A version leaked to the Guardian earlier this summer was said by some in Labour to be a more radical early draft – but very little has actually changed in the final version, a sign Brown has won many of the internal battles.

Even in the 11th hour, when Labour briefing over the weekend played down the urgency of Lords abolition, in public Starmer’s own words have been far more categorical that he intends to start changes as soon as he enters office.

The report will hand swathes of powers to regions including on jobs, skills, transport and research funding, as well as a root-and-branch reform of Westminster, including ending second jobs for MPs and a jury of citizens setting standards for parliamentarians.

It is extraordinarily wide-ranging and sometimes unwieldy, traversing from recommendations on extending privilege status to speeches in the Scottish parliament to the functions of a British business bank.

Last week, shadow cabinet ministers saw a draft version of the report and remarked on how long it was, but were told there was likely to be an edit. The final report was 15 pages longer.

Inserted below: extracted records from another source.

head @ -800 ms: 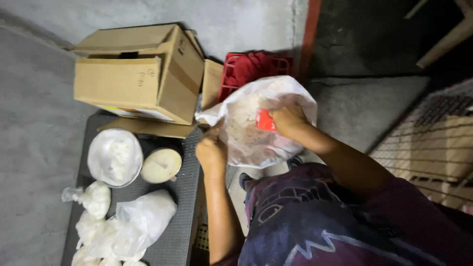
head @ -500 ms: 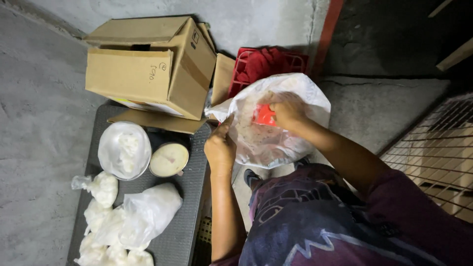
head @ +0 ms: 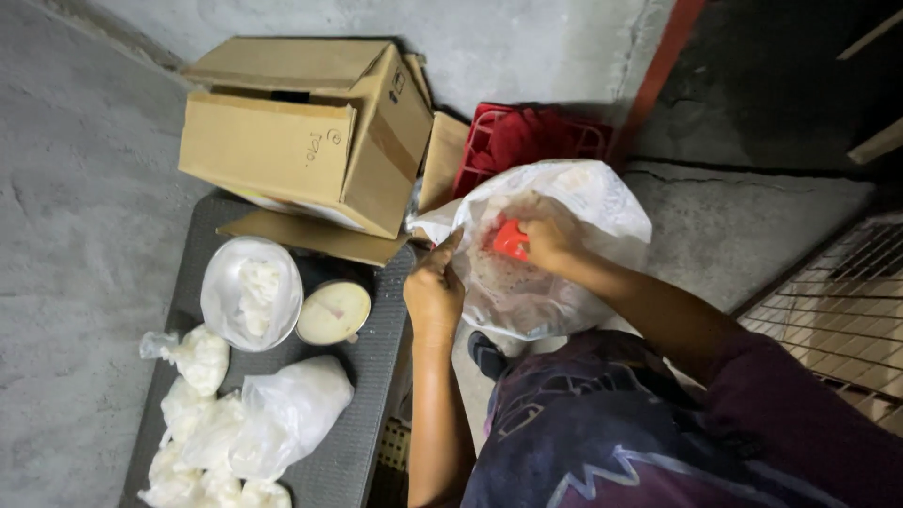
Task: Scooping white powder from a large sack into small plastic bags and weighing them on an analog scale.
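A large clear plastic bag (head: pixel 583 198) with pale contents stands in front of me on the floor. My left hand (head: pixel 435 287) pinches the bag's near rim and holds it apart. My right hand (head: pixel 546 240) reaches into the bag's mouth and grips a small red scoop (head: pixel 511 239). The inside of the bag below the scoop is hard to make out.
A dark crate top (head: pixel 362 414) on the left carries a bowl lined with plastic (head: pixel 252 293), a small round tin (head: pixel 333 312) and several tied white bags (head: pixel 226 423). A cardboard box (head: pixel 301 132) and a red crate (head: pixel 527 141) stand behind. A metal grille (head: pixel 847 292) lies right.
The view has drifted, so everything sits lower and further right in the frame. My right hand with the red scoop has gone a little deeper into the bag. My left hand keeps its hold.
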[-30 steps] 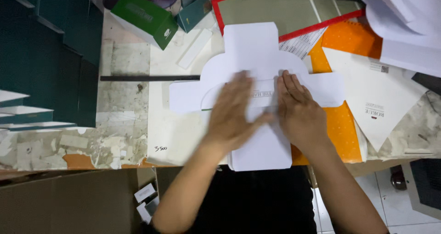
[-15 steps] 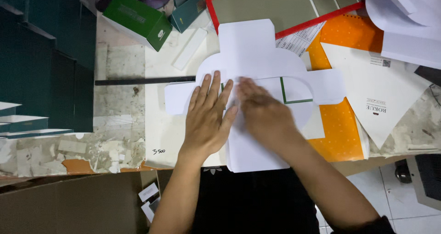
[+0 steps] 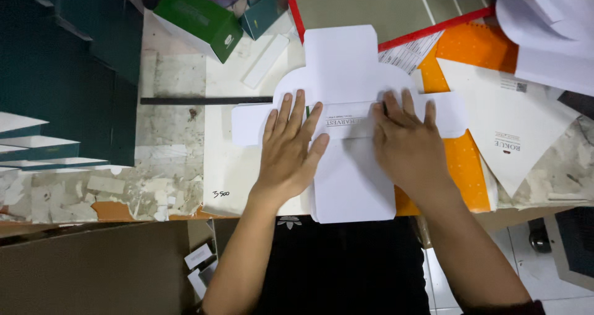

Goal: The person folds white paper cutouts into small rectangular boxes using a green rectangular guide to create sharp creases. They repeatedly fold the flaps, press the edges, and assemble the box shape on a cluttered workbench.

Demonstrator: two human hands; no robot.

During their conversations between Leeds and Darlington, Brown is keen to let Starmer take the lead, though there are moments where it is clear he might be inclined to go further than the Labour leader will go – including on further interventions on the cost of living crisis including on fuel poverty, or on the harm Brexit has done to the economy.

Starmer, who earlier told the BBC he did not think returning to the single market would boost economic growth, will not say that Brexit in itself has been what has damaged the economy.

“The deal we have got has been harmful, the deal has holes in it left, right and centre,” he says. But should Labour still be afraid to say Brexit has been damaging? “The government’s deal has done damage to our economy,” he says. “But we are failing on growth way before we had a referendum or left the EU.”

Has Brexit not made it worse? “This deal is not helping with our economy and we intend to improve on it.”

Brown will not demur from Starmer’s stance in public, though he smiles. “I agree with what Keir said. But inside or outside the EU, we do not have an industry policy. It is ultimately neoliberal ideology that is stopping businesses getting the support.”